The Task Force is not the first to use estimates of coastal risk to encourage specific financial investment and land management practices.  But developing a land management plan that incorporates public concerns about the environment and community well-being is significant enough to warrant its own discussion regardless of concerns about changing flood risk. 

Public funds spent on reinventing infrastructure cannot be spent elsewhere such as, improving county schools, public parks or whatever the public would like to see in their community. 

Still, the sea level rise predictions bring up many important issues, moral and economic, that the South Florida public needs to discuss.  For instance,
·      Given the report’s use of a predicted two-foot sea level rise by 2060, is it reasonable to invest the public's limited financial resources into infrastructure for a city that is effectively (and rapidly) sinking?  
·      If the public is footing the bill for keeping the sea at a safe distance, who should benefit from the investment and what should that benefit look like?
·      What does adopting a larger view of flood risk mean for the equitable distribution of that risk in accordance with National Flood Insurance Program goals?

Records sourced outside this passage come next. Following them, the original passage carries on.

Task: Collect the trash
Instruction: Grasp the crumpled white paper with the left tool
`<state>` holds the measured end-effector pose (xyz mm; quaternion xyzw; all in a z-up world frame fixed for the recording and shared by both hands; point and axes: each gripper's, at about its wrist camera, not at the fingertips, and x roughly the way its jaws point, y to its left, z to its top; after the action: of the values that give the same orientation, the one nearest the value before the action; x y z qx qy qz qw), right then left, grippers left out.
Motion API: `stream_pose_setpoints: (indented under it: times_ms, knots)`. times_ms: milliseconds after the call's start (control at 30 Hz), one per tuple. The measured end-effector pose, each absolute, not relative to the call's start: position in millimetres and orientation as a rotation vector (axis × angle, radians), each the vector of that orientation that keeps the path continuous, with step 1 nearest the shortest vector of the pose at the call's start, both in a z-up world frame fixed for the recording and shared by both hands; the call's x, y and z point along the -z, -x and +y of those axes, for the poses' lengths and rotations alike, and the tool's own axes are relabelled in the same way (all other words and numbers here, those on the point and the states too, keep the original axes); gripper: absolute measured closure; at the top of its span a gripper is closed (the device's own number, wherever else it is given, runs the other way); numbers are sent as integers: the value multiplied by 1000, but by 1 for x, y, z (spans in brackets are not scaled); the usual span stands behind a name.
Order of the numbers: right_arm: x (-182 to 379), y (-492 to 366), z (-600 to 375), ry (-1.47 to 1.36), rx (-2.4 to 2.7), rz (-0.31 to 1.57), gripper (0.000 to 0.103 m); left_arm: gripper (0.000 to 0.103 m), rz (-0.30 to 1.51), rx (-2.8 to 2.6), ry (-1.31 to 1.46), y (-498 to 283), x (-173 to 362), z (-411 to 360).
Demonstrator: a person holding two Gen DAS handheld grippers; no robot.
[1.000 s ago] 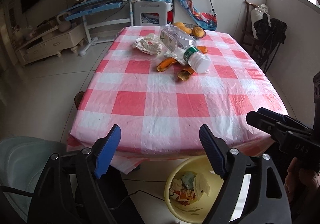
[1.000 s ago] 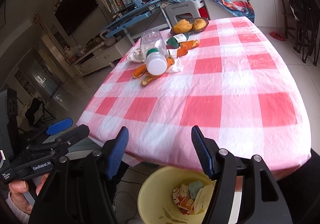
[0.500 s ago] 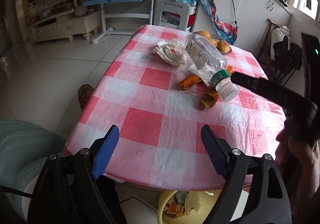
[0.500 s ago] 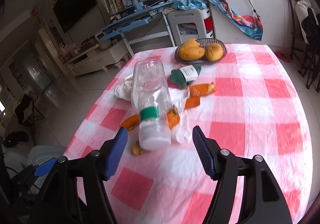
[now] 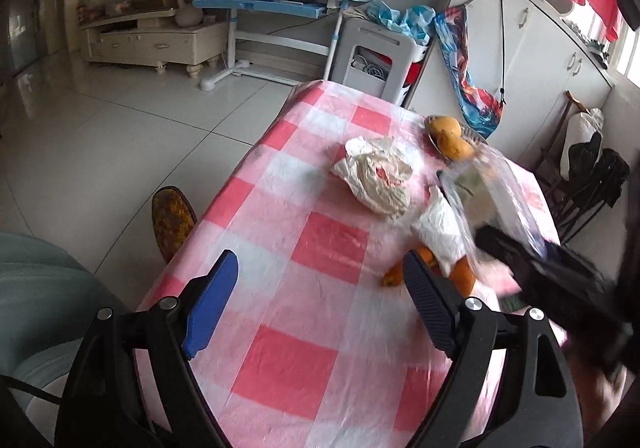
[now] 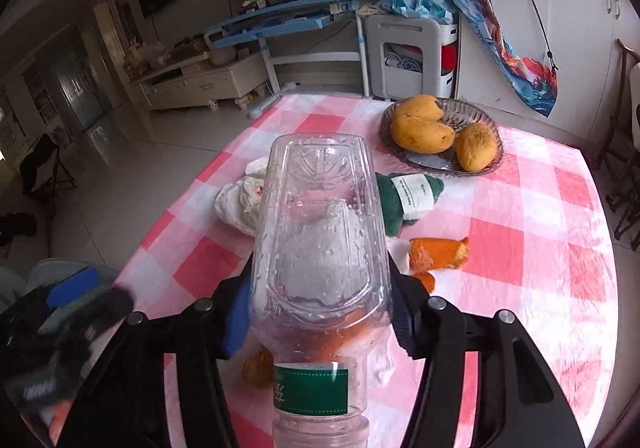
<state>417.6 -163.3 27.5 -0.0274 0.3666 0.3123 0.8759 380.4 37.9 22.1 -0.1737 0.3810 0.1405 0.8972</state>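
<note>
Evidently, the light, crushable plastic bottle (image 6: 320, 248) is clamped mid-body by the just-closing right gripper (image 6: 320, 312); the left gripper (image 5: 316, 304) is held wide, empty.

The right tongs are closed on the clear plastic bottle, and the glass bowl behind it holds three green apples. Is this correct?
Not quite. The glass bowl holds yellow mangoes, not green apples, as the right wrist view shows. The right tongs are indeed closed on the clear plastic bottle.

A wire bowl (image 6: 492, 127) of mangoes (image 6: 422, 133) sits on the pink checked tablecloth (image 6: 536, 248), blue desk (image 6: 288, 21) behind.
</note>
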Motion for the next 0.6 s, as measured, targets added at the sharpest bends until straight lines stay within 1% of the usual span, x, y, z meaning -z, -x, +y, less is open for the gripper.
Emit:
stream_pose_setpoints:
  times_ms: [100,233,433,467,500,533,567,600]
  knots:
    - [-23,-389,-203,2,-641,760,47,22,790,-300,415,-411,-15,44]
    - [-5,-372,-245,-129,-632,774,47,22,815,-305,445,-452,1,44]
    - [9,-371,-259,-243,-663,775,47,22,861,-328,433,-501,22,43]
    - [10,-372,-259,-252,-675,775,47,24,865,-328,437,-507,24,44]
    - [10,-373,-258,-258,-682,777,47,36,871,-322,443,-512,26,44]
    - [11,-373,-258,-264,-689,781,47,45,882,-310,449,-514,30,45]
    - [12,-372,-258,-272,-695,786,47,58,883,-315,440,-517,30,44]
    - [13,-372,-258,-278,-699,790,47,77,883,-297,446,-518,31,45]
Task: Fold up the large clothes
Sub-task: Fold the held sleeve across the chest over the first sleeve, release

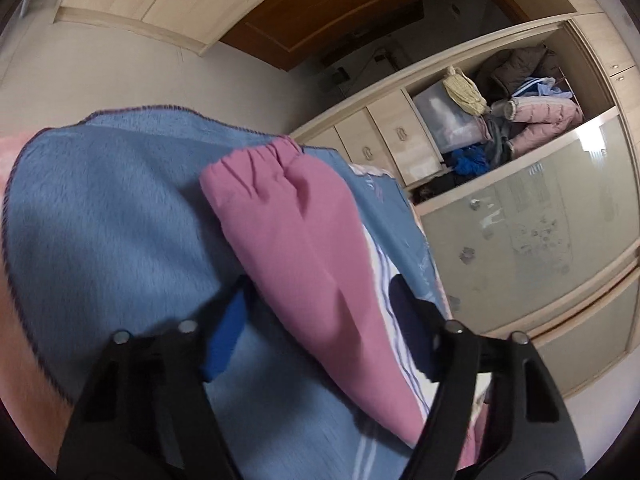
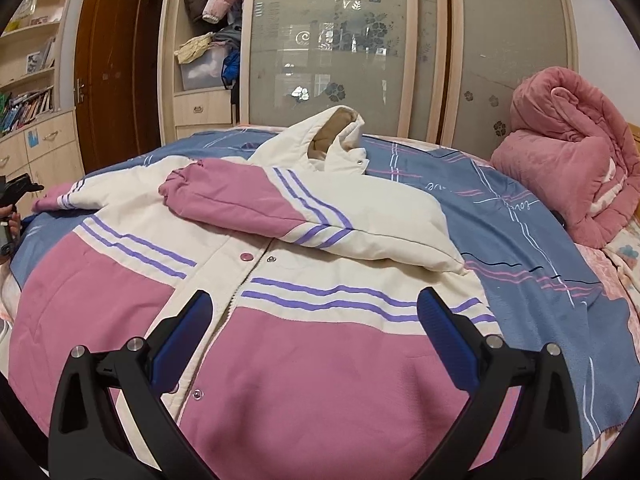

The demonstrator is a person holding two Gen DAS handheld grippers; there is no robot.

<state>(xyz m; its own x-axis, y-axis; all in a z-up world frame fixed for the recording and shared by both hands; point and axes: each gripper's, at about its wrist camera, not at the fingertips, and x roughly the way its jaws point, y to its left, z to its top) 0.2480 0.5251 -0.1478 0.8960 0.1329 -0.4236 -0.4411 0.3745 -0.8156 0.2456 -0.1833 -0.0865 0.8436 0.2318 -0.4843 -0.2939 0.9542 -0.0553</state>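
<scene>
In the left wrist view we see our left tongs (image 1: 320, 300) tilted over the bed, their black fingers spread with the pink sleeve (image 1: 296, 232) of the jacket lying between them. The blue pad (image 1: 224, 328) on one finger stands clear of the cloth; the other finger is blurred against the sleeve, so we cannot tell whether it touches. The sleeve ends in a gathered cuff that lies on the blue blanket (image 1: 100, 208). Beyond the blanket stands the wardrobe (image 1: 532, 216), with an open shelf stuffed with clothes and a frosted sliding door beside it. A brown door (image 1: 340, 4) shows past the wardrobe.

In the right wrist view our right tongs (image 2: 312, 316) hang spread wide above the jacket (image 2: 300, 360), pinching nothing. The jacket lies face up on the blue blanket (image 2: 540, 260), its pink lower half nearest us, cream chest with purple stripes further off, and the hood (image 2: 336, 136) toward the wardrobe (image 2: 360, 40). One sleeve (image 2: 240, 200) is folded across the chest; the other stretches toward the left edge, where the left tongs (image 2: 16, 192) show in a hand. A pink quilt (image 2: 572, 172) is bundled on the bed, right of the jacket.
</scene>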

These tradeoffs are central for political debate.  Yet, they have been easily masked in discussions about flood science as issues of zoning, preservation and community were once hidden behind quick declarations of ill-defined urban blight.

Recently, Ruvin announced that Miami-Dade Commissioner Rebeca Sosa will be taking over his position as Task Force Chair.  Sosa has been active in Miami-Dade County politics since at least the mid-90's and served on several committees responsible for county planning and "revitalization."  Figures as much.